Posted inWellbeing

Emotional Freedom Therapy

Garteh Clark goes where no man has gone before – into his deepest, darkest emotions – as he tries Emotional Freedom Therapy

The thought of an emotionally free world terrifies me. I don’t want to be hugged by a weeping stranger in the street; I don’t want people to tell me exactly how they feel – that can’t ever end well. If the Jim Carrey film Liar, Liar taught us anything, it’s that petty lies and self denial might not be pretty, but it’s what makes the world go round. So it is with some trepidation that I meet trained therapist Houry Pappins to find out more about Emotional Freedom Therapy (EFT).

It isn’t long before I’m sitting (un)comfortably. ‘You’re sat in a Biomat chair,’ Houry tells me, and hands me a leaflet which explains that the chair contains negative far infrared rays, negative ions and amethyst quartz. If at this point I was told it contained monkey feathers, I wouldn’t have been shocked, but holding my scepticism in check, I ask her how she discovered this technique.

Houry was born in the UK to Armenian parents, hence the rather deep, sultry English accent. She has lived in Abu Dhabi for 42 years, pinballing from one high rise building to another, sandwiched between the two R’s of HR and PR until she came to a ‘crisis point’ in her career. It was then that she reached out to alternative therapy, first returning to the UK to study the technique of reiki, then turning to EFT.

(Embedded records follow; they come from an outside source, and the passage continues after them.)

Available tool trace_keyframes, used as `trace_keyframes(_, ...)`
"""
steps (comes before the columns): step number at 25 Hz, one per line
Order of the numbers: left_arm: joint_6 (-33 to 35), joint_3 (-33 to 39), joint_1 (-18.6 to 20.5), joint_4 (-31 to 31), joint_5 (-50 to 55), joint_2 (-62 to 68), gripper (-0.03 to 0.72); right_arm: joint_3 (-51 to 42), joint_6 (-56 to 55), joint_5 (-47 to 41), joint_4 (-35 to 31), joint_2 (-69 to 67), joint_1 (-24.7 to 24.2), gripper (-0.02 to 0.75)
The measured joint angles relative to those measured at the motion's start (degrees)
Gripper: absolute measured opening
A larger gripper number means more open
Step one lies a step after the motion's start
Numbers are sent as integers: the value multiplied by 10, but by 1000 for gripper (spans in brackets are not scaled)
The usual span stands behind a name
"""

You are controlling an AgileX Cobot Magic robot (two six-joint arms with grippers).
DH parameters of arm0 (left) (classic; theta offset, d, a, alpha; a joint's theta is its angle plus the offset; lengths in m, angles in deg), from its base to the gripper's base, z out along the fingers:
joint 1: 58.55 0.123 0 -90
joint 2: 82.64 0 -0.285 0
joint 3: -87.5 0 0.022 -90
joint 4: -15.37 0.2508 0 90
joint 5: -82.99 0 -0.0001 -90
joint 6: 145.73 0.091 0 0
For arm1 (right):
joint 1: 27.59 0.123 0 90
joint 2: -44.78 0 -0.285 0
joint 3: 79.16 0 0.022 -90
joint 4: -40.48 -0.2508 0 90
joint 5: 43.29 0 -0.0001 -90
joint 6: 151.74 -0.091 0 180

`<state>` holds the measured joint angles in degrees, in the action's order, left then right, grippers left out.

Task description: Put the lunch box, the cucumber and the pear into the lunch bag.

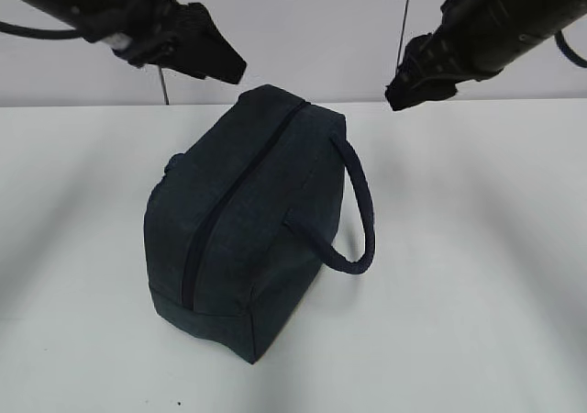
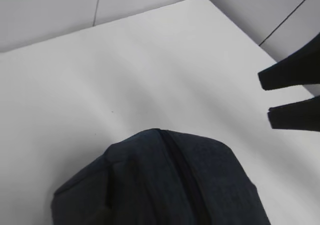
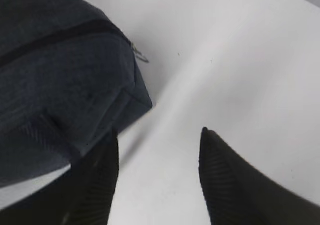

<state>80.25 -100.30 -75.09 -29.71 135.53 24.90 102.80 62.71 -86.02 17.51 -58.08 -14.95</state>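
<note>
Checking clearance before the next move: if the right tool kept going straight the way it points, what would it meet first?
Probably the bare table: the open right tool aims just past the lunch bag corner, though depth is unclear.

A plain white table point(image 1: 477, 248) carries 1 thing, the zipped navy lunch bag point(image 1: 248, 229), standing near its middle.
</note>
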Motion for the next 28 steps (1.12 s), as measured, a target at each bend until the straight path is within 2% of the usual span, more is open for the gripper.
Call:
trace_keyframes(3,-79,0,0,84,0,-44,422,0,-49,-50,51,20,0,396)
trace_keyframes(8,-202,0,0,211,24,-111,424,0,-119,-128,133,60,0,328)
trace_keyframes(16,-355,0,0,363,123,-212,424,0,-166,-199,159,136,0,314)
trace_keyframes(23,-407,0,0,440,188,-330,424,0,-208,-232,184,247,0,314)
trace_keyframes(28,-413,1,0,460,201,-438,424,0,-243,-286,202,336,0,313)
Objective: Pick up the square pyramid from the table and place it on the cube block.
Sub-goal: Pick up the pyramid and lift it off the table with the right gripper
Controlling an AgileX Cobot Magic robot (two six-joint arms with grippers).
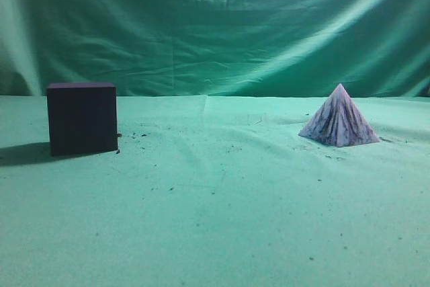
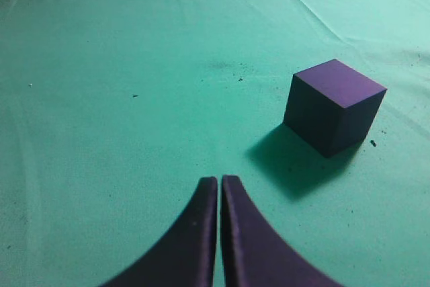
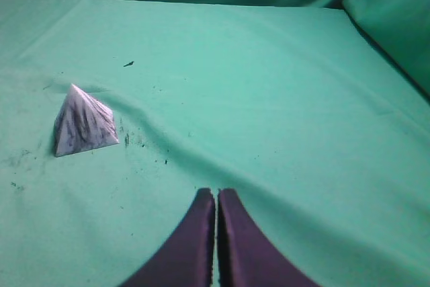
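Square pyramid [image 3: 83,123] is seen at about 10 o'clock from the right gripper [image 3: 216,196], well apart, base flat on the table [image 1: 222,220]. Right arm is judged nearer. Cube block [image 2: 334,105] sits at 1 o'clock from the left gripper [image 2: 220,183]. Both fingertip pairs are pressed together, empty. Path appears unobstructed; only crumbs [image 3: 144,142] are made out.

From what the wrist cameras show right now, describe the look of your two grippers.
Only fingers show. The left gripper has two dark purple-black fingers, smooth and matte, wide at the base and curving inward to narrow tips. The right gripper looks the same, with matching dark curved fingers. No cables, markings or arm links are visible, and the exterior view shows neither arm.
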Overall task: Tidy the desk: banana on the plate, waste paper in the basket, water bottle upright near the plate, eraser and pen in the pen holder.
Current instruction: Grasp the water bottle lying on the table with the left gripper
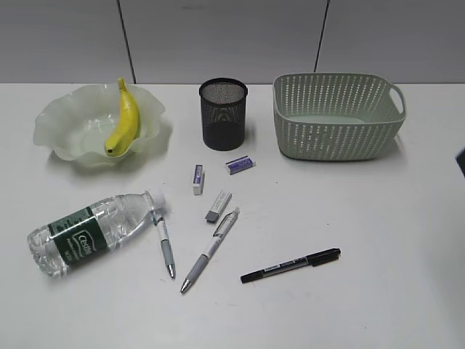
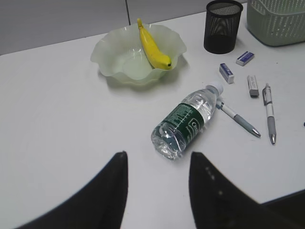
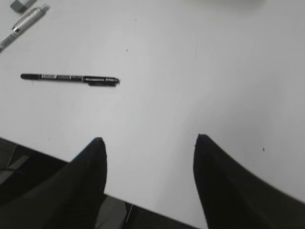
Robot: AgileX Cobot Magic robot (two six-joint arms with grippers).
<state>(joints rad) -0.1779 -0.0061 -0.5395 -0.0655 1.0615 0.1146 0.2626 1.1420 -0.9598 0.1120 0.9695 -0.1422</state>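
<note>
Lying on its side near the plate (image 1: 54,134), where the banana (image 1: 123,120) already rests, the bottle (image 1: 91,231) awaits righting, pens and erasers scattered before the holder (image 1: 223,114), as both grippers, left (image 2: 157,179) and right (image 3: 150,164), hover wide open, empty, above the desk (image 1: 392,254).

The exterior view looks down at a slant across the desk (image 1: 392,240) toward the back wall. The left wrist view looks forward over the water bottle (image 2: 188,121) toward the plate (image 2: 102,52), both shared with the exterior. The right wrist view sits lower, facing down, sharing the black pen (image 3: 71,78).
</note>
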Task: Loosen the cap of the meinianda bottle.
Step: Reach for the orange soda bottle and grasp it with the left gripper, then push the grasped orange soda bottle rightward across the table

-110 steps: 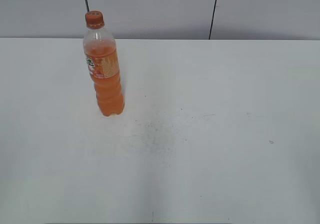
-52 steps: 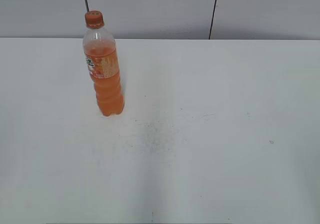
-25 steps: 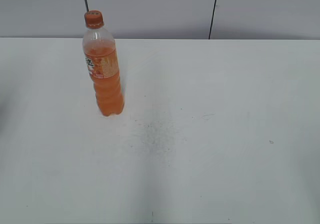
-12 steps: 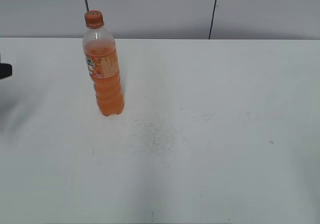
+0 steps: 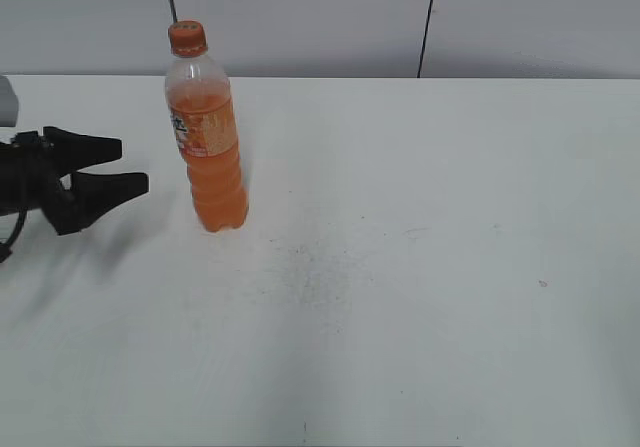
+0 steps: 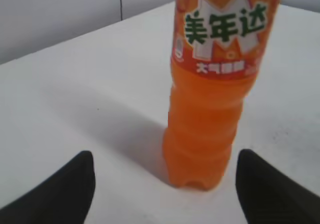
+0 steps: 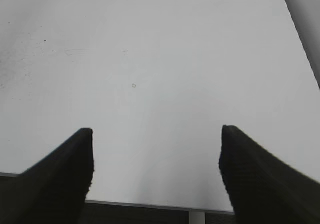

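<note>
The meinianda bottle (image 5: 209, 142) stands upright at the back left of the white table, full of orange drink, with its orange cap (image 5: 187, 37) on top. My left gripper (image 5: 130, 167) is open and empty, just left of the bottle's lower body, jaws pointing at it. In the left wrist view the bottle (image 6: 215, 98) stands ahead between the two open jaws (image 6: 165, 174), not touched; the cap is out of that view. My right gripper (image 7: 156, 154) is open and empty over the table's near right edge; it is out of the exterior view.
The white table (image 5: 420, 247) has faint dark specks near its middle (image 5: 310, 267). A grey wall with two dark vertical seams (image 5: 428, 22) runs behind it. The table's front edge (image 7: 150, 205) shows in the right wrist view.
My left gripper has come in from the left edge toward the bottle, jaws open. The bottle has not moved.
</note>
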You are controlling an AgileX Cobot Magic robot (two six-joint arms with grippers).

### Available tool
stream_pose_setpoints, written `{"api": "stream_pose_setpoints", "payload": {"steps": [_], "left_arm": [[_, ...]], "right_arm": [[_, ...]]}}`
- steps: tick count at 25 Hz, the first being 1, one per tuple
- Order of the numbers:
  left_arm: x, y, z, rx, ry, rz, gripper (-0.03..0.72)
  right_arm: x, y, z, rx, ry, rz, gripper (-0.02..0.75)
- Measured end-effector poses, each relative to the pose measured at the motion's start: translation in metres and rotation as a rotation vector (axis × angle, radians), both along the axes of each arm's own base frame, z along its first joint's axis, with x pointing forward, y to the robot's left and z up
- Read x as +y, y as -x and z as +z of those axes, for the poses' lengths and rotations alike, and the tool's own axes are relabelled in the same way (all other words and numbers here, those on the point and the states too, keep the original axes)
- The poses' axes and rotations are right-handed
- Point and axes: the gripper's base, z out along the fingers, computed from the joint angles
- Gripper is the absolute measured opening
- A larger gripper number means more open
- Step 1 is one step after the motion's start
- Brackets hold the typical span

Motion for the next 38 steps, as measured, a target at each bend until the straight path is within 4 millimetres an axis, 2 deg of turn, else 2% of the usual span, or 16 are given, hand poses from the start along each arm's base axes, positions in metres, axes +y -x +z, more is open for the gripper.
{"api": "stream_pose_setpoints", "payload": {"steps": [8, 13, 18, 21, 25, 35, 38], "left_arm": [[-0.039, -0.026, -0.019, 0.004, -0.011, -0.14, 0.54], [-0.061, -0.045, -0.019, -0.046, -0.026, -0.205, 0.54], [-0.074, -0.058, -0.022, -0.04, -0.024, -0.242, 0.54], [-0.075, -0.058, -0.022, -0.037, -0.028, -0.254, 0.515], [-0.076, -0.057, -0.023, -0.036, -0.03, -0.265, 0.393], [-0.077, -0.056, -0.023, -0.036, -0.022, -0.272, 0.392], [-0.082, -0.056, -0.023, -0.037, -0.019, -0.279, 0.392]], "right_arm": [[0.0, 0.0, 0.0, 0.0, 0.0, 0.0, 0.588], [0.0, 0.0, 0.0, 0.0, 0.0, 0.0, 0.588], [0.0, 0.0, 0.0, 0.0, 0.0, 0.0, 0.588], [0.0, 0.0, 0.0, 0.0, 0.0, 0.0, 0.588], [0.0, 0.0, 0.0, 0.0, 0.0, 0.0, 0.588], [0.0, 0.0, 0.0, 0.0, 0.0, 0.0, 0.588], [0.0, 0.0, 0.0, 0.0, 0.001, -0.001, 0.588]]}}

The therapy cannot be practised as a business in the UAE; it isn’t officially recognised, so you won’t find it in any spa or health centre. It has roots in Taoist teachings and reiki, largely in the sense that it taps into the body’s meridian lines. According to Chinese medicine, these lines are conduits for energy. The theory is that a negative emotion is a blockage in this energy, thus the repeated tapping on vital points generates a kinetic force that is believed to essentially jump-start the body – like a kind of spiritual drain cleaner.

As a slightly emotionally stunted male (or normal man), this was never going to be easy. I am asked to divulge a negative emotion I wish to free myself from. Eventually I come up with ‘a fear of change’ – I’m somewhat stuck in my ways and cite my terror at moving from England to the UAE as an example.

First, Houry taps the back of her hand, encouraging me to do the same. I do, and as I begin she starts to ‘phrase’ my problem: ‘Even though I’m fearful of change,’ she says (I am urged to repeat), ‘I deeply and completely accept myself (I repeat, hesitantly)’. Houry rephrases it again: ‘Even though I hate change, I loathe change (I repeat), I deeply and completely accept myself (I repeat)’. In doing so, she taps different parts of her body: first the back of her hand, then the head, eyebrows, under the eyes, above the lips, all the while uttering variations of the original phrase.

The effect is almost hypnotic; and to end, she rounds the process off with the gamut, a series of head and eye rolling movements, followed by an exaggerated deep breath, which I am urged to mimic.

‘So?’ she enquires. The technique is supposed to bring corresponding emotions to the surface in order to get to the root of the issue. In reality I simply blanked, content to give my mind a rest and just follow the leader (Simon Says: ‘Engage in positive self-reinforcement’).

The process can also bring up physical pain, I’m told, a correlative to a deeper emotional one. True enough, I do feel a dull ache in my shoulder – although I have just been sat on a bus for two hours and there are crystals in my chair. No matter: we work through the process again (‘Even though I feel this dull pain…’), then get down to the business of tackling my hatred of large crowds, meeting new people, and bizarrely, procrastination.

Each time I am urged to ‘deeply and completely accept myself’, even if I can’t help feeling that a laissez-faire attitude to my shortcomings is hardly the answer. The point, though, seems to be aimed at lightly ridiculing these flaws, thus loosening their grip on me, and Houry is genuinely entertaining as she minimises my faults to dusty insignificance.

The result is calming, if only because Houry’s soothing voice has that effect. However, I don’t feel noticeably freer: I expected to be able to empathise through brick walls, or reduce people to tears through just one gaze, but that’s not how it works. EFT is fundamentally a conditioning process; the tapping just distracts the mind, allowing the positive words to seep in.

Such techniques are reinforced through time, so after just one session I can hardly expect to scale the heights of the emotional supermen. I also found it difficult; it turns out that I’m just not prepared to share all my faults with strangers. Maybe emotional freedom comes at a cost: you must expose your best concealed flaws to the world. I’m just not sure that it’s one I’m willing to pay.